This father’s day compelled me to write, even though it isn’t my day. I am so filled with love today. So enamored by the wonderful examples of fathers I keep around me and my family. There is so much fucking respect given to so many young men I know that are there, doing the most and just being overly obnoxious because they are just so damn proud of their kids. I learned a long time ago to let a man be a man, and when fatherhood became a part of our life ‘work’, I did step back and let my husband be a dad. There were many times my heart leaped in my throat and I wanted to blast him off to the nether regions, but I held my tongue and let him be. Well, my, how he has blossomed. He is a full-fledged hands on dad and I am so grateful for him. My son has taught him so much about being unselfish and patience and about the importance of time and spending it wisely that I marvel at the man I married even more.
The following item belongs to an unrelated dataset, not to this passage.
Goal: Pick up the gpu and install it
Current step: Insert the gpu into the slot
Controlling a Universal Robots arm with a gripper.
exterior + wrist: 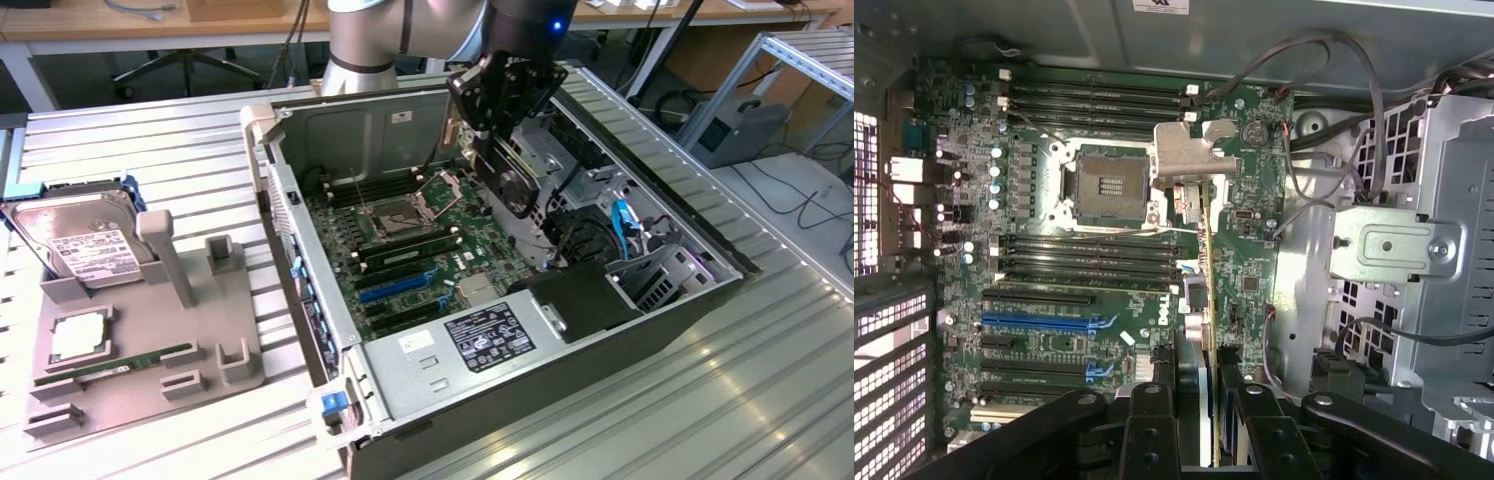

There have been so many events,
invitations extended, plans made and opportunities to engage in treachery and every time, he chose his family. Often touting, if his son cannot be present he will not go anywhere! I have taken some of his free passes for myself when I needed a breather.
It felt so good to wake up beside both boys today and the face he made when I presented him with a home-made gift of our sons footprints and his scribbles, told me he was in love. The thought of being someone’s father comes easily, the action quite fool-proof but the reality and magnitude of the task, once acted on is definitely merits an applause. I salute my husband today, and all the good fathers out there.
I wish so many a Happy Father’s Day knowing personally their positions in their children’s lives. Knowing personally how great it would have been to have a father growing up. Knowing personally how much I’ve worked on myself to not come in the way and to ensure that my son will know a fathers love. I have, sat by the window waiting for a man that never came, wanting so much to be accepted as a good child by my father. He has, been heartbroken and left confused, wondering why he was responsible for his own fathers shortfalls. Yet, despite the past, here we are, thriving. I am so thrilled that my son will never wait for his own father to choose him and be there because he, without question, my husband lives for this beautiful light in our lives. Thank you, we love you. A very happy Father’s day to you ‘Am’!